Brahms did, in fact, make beginnings, but the ends didn’t quite come of themselves. After hearing Beethoven’s Ninth Symphony Brahms was inspired to compose a symphony in the same key of D-minor. He completed three movements before he abandoned the project. The music he produced was good—two of the movements were used later in the D-minor Piano Concerto and one found its way into Ein Deutsches Requiem—but apparently not good enough. “Composing a symphony is no laughing matter,” said Brahms, no doubt hearing the giant’s footsteps behind him.

Brahms knew that his First Symphony would be seen as an artistic manifesto in an age when such things were taken very seriously. Many romantic composers looked upon Beethoven as the Great Liberator, the one who opened the doors to unbridled romanticism. Brahms, on the other hand, was predisposed to believe that much of the strength of Beethoven’s romanticism came largely from his classicism, that the dramatic outbursts were all the more powerful because of the surrounding context of discipline. For Brahms, the heart and mind had to counterbalance each other.

Critical reaction to the First Symphony was mixed. The champions of unfettered romanticism took the symphony as a rebuke to their aesthetic and treated it as such; the fans of Brahms’ style, on the other hand, called it “Beethoven’s Tenth.” Those with greater insight delighted in how Brahms’ passion—as refined by his intellect—led to a work whose impact was greater than either.

Today the First Symphony is a monument familiar to all. There is the pulsing introduction to the turbulent first movement; the melancholy second; the graceful, tune-laden third; and the transcendent Finale, with its startling transformation of a reverent trombone chorale into a bold consummation—all are remembered, yet each encounter with the symphony is a renewal.
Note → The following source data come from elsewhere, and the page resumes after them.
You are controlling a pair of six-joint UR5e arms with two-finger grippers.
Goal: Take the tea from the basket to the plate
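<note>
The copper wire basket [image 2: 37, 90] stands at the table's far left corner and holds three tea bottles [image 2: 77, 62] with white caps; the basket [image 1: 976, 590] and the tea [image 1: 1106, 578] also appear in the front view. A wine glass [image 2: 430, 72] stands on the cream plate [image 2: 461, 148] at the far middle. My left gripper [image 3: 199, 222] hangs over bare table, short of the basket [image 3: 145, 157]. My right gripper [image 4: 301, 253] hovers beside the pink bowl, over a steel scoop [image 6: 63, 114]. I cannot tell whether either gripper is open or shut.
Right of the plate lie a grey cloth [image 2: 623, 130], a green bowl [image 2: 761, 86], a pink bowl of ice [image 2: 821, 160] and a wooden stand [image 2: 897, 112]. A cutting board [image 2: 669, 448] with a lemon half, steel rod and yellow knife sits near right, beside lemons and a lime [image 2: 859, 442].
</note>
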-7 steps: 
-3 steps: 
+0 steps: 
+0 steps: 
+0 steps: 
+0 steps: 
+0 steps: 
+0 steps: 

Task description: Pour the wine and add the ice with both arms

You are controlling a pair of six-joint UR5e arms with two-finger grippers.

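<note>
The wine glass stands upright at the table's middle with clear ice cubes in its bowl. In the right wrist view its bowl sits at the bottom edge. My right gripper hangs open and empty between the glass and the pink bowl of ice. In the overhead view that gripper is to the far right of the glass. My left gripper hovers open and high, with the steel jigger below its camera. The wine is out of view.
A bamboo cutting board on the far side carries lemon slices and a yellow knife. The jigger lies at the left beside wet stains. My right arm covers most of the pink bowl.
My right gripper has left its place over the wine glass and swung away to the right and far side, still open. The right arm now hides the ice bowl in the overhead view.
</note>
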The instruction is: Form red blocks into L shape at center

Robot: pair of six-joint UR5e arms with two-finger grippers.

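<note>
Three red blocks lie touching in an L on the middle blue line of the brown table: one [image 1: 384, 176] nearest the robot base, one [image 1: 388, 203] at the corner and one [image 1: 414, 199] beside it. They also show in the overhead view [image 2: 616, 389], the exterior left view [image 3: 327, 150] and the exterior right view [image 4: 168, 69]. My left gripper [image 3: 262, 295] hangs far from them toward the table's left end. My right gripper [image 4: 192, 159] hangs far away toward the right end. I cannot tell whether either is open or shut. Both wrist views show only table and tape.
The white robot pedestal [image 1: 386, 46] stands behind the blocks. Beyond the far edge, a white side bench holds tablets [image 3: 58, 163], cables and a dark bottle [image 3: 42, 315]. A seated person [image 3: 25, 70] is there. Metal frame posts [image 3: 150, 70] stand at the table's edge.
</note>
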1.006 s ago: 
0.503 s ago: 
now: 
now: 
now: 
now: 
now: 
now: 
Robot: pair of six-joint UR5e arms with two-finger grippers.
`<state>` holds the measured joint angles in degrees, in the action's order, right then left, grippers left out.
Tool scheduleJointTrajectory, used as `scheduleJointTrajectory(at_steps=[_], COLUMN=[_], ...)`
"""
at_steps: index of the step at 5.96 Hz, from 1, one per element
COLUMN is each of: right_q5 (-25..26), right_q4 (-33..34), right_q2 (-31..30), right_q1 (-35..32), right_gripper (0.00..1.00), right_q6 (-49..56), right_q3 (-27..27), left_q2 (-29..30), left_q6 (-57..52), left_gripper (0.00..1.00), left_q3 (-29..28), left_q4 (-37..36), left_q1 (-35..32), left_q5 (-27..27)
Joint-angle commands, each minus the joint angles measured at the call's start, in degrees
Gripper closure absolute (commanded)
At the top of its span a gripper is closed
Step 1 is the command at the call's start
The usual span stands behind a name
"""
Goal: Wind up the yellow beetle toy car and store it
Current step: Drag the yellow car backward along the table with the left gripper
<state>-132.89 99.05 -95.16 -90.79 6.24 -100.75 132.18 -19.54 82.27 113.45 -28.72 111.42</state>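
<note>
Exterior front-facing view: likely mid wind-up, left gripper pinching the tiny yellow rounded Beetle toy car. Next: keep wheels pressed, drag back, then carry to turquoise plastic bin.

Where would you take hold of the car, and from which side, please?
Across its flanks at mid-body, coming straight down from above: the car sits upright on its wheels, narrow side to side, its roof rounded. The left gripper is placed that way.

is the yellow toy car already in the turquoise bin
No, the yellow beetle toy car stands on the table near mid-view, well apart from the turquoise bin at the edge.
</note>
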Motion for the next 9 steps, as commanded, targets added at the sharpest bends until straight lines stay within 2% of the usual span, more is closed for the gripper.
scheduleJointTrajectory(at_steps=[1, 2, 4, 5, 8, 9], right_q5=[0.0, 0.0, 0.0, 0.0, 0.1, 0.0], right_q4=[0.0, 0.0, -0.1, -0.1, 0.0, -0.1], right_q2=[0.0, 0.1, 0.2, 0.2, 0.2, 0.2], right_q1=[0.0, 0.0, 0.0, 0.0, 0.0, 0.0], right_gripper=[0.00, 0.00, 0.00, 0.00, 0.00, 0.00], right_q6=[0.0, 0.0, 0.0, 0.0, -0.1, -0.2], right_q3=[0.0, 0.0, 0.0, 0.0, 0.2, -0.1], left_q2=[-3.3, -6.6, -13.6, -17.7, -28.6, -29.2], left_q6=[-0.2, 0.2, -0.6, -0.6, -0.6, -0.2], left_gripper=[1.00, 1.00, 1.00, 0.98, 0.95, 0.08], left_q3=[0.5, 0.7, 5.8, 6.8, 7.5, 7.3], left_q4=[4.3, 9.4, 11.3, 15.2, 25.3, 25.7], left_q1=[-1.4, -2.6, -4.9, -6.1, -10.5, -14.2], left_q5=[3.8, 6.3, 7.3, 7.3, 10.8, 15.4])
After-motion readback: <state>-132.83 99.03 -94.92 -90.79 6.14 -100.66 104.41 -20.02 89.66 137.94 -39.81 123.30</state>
The comparisons to Beethoven were inevitable, then as now. In a way, both men approached the same destination from opposite directions: Beethoven had pushed outward on the boundaries of classicism, while Brahms applied discipline to the unrestrained romanticism of his age. Brahms waited to issue his First Symphony until he was a master of his craft, not only able to withstand the comparison but one whose own footsteps would ring in the ears of those who followed.

– Mark Rohr

Mark Rohr was the Portland Symphony Orchestra’s Bass Trombonist from the mid-1980’s and program annotator from 1991 until his passing in 2019. We are privileged to continue publishing his program notes at his bequest.